* _Task instructions_:
Omitting all images, transcribe the listing word for word.

* _Records provided_:
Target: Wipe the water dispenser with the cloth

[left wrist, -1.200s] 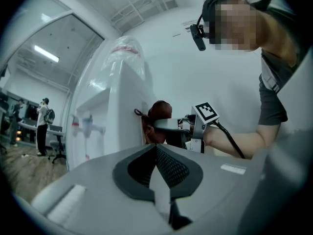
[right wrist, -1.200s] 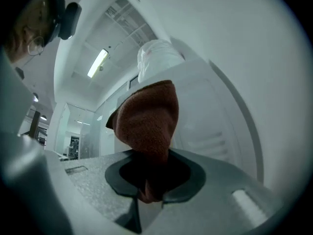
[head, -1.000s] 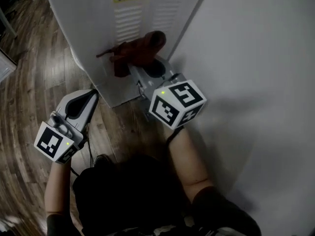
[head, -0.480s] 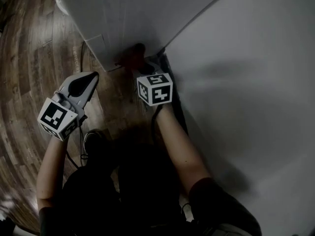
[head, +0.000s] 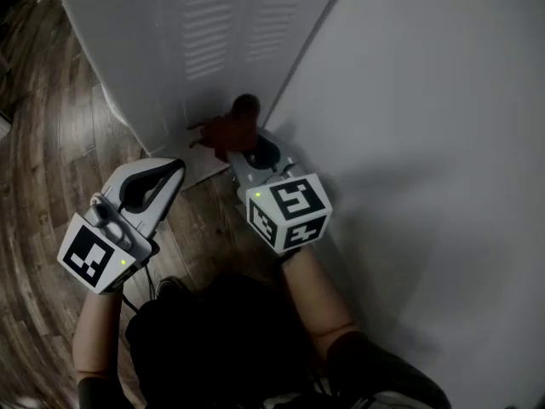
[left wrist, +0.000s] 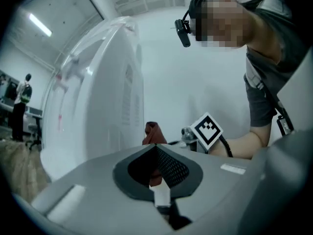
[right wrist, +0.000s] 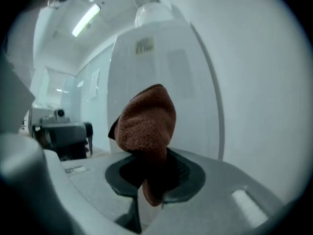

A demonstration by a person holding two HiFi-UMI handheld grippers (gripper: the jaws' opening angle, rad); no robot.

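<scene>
The white water dispenser [head: 170, 49] stands against the wall, its vented back panel toward me; the same dispenser [right wrist: 161, 67] shows in the right gripper view and again [left wrist: 102, 97] in the left gripper view. A brown cloth [head: 228, 129] is bunched against the dispenser's lower back, and my right gripper [head: 247, 149] is shut on it. That cloth [right wrist: 145, 126] bulges out of the closed jaws. My left gripper [head: 159, 174] hangs to the left, away from the dispenser, shut with nothing in it.
A white wall [head: 426, 143] runs along the right, close to the dispenser's corner. Wooden floor [head: 51, 169] lies to the left and below. A person [left wrist: 22, 99] stands far off in the left gripper view.
The right gripper and cloth have shifted along the dispenser's lower back panel, down toward its bottom edge and back up. The left gripper stayed beside it, still shut.
</scene>
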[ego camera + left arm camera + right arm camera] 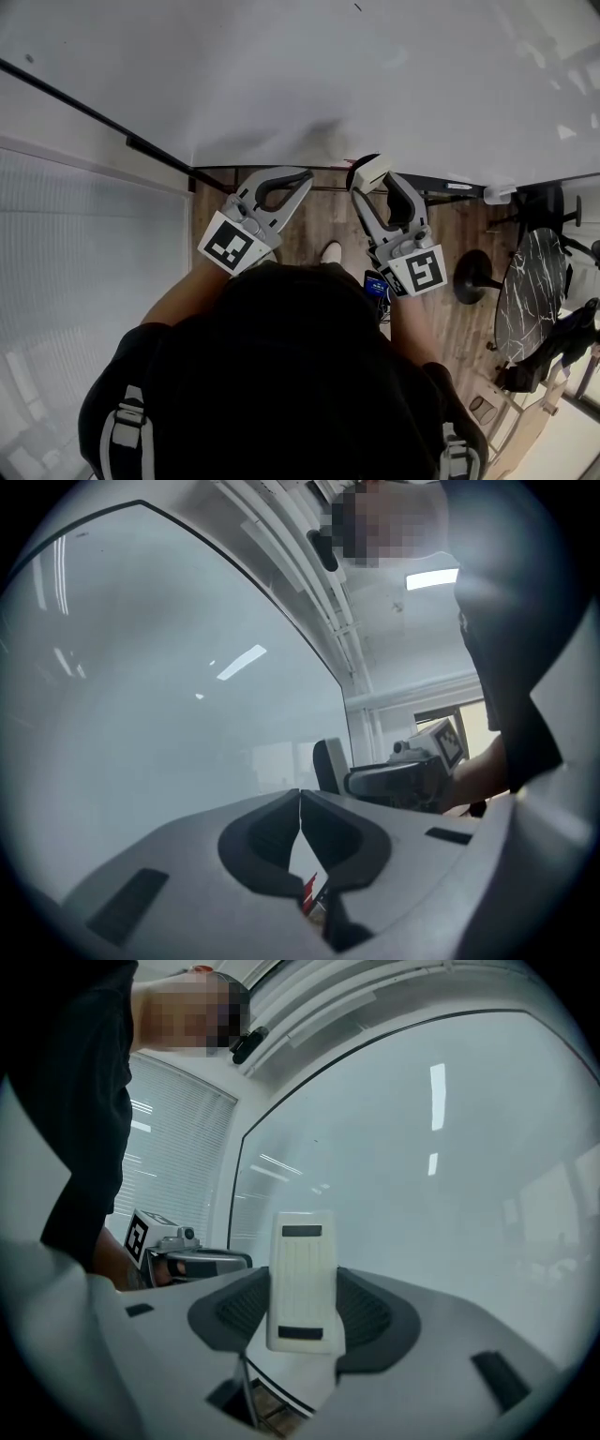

* _Solution to this task_:
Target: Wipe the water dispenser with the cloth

[left wrist, -1.200s] 
[right wrist, -1.200s] 
[head, -1.000s] 
[head, -0.480s] 
[head, +0.000s] 
[left wrist, +0.000s] 
[right wrist, +0.000s] 

A demonstration by a person holding two HiFi-UMI handheld grippers (gripper: the jaws' opening angle, rad); no robot.

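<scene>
The white water dispenser [head: 170, 49] stands against the wall, its vented back panel toward me; the same dispenser [right wrist: 161, 67] shows in the right gripper view and again [left wrist: 102, 97] in the left gripper view. A brown cloth [head: 228, 129] is bunched against the dispenser's lower back, and my right gripper [head: 247, 149] is shut on it. That cloth [right wrist: 145, 126] bulges out of the closed jaws. My left gripper [head: 159, 174] hangs to the left, away from the dispenser, shut with nothing in it.
A white wall [head: 426, 143] runs along the right, close to the dispenser's corner. Wooden floor [head: 51, 169] lies to the left and below. A person [left wrist: 22, 99] stands far off in the left gripper view.
The right gripper and cloth have shifted along the dispenser's lower back panel, down toward its bottom edge and back up. The left gripper stayed beside it, still shut.
</scene>
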[ego camera + left arm camera + right arm camera] 

The exercise is done.